Hack Like a Pro: How to Crack Passwords, Part 4 (Creating a Custom Wordlist with Crunch)

How to Crack Passwords, Part 4 (Creating a Custom Wordlist with Crunch)

Welcome back, my apprentice hackers!

In this series on password cracking, I have been attempting to develop your skills in the age-old art of password cracking. Although it might seem like a simple and straightforward exercise, those of you who have attempted password cracking know that there are many subtleties to this art.

In many of our password cracking disciplines, we often need to use a wordlist that will essentially attempt thousands of potential passwords per second.

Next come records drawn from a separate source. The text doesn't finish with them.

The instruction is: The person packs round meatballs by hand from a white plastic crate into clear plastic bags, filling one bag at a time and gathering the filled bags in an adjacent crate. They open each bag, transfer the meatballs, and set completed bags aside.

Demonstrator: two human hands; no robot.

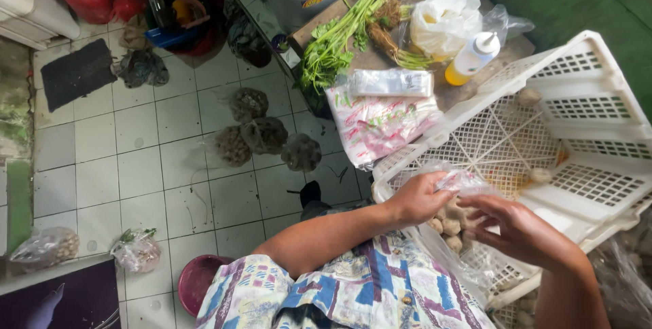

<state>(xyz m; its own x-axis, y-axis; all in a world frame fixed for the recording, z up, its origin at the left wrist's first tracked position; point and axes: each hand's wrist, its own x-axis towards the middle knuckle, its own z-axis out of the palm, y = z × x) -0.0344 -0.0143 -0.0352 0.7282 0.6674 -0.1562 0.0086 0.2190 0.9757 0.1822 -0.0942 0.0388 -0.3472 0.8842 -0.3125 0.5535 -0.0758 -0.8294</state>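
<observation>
The left hand (pixel 415 198) pinches the top of a thin clear bag (pixel 456 181) — its fingers are closed on the crinkly plastic. The right hand (pixel 521 230) is just beside it, fingers curled and touching the bag's side; I cannot tell if they grip it. Inside the bag sit small round pale balls (pixel 449 226), lumpy and dull, like little dough or meat balls. The bag hangs over the near corner of a white plastic crate (pixel 584 91), which is hard, with a grid of small holes. A few loose balls lie in the crate.

It looks like the bag is being filled or closed at the top. The next move would call for a firm pinch with both hands, since the plastic is thin and slippery and the balls are heavy for it.

On the desk (pixel 367 61) behind the crate lie green leafy stalks (pixel 336 37), a flat pink-and-white packet (pixel 380 122), a yellow squeeze bottle (pixel 472 61) and a soft white bag (pixel 441 23). More filled bags (pixel 261 135) — dark and knobbly — sit on the white tiled floor (pixel 136 159).
</observation>
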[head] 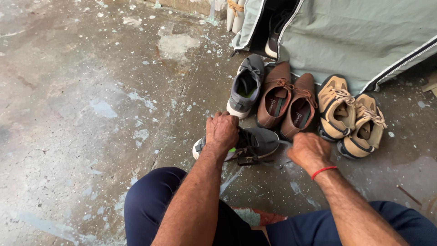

This is often referred to as a dictionary attack, even though we need not rely solely on dictionary words. These wordlists may have any combination of characters and words in an attempt to crack a complex password offline.

Sometimes we may have indications of the target's choice password or password components which may come from our knowledge of the target, e.g. girlfriend, neighbor, friend, etc. It could be their name, children's names, a pet's name, birthday, or job. We may also know the organization's password policy (e.g. minimum 8 characters, uppercase and lowercase, etc.).

In these cases, we may be able to generate a custom wordlist that reflects our knowledge of the target or the organization's password policy.

Kali Linux has built into it a tool called "crunch" that enables us to create a custom password-cracking wordlist that we can use with such tools like Hashcat, Cain and Abel, John the Ripper, Aircrack-ng, and others. This custom wordlist might be able to save us hours or days in password cracking if we can craft it properly.

Let's get started with crunch and generate some custom wordlists to crack passwords in our favorite password cracking tool.

Step 1: Fire Up Kali & Open Crunch

Let's start by firing up Kali and opening crunch by going to Applications -> Kali Linux -> Password Attacks -> Offline Attacks -> crunch.

This will open the crunch screen like that below.

Unlike many other hacking applications, crunch doesn't provide us with much info in its opening screen. I believe that's because crunch, although relatively simple to work with initially, has so many sophisticated options that the developer has put much of the information in man pages.

Step 2: The Crunch Syntax

The basic syntax for crunch looks like this:

kali > crunch <min> max<max> <characterset> -t <pattern> -o <output filename>

Now, let's go over what's included in the syntax above.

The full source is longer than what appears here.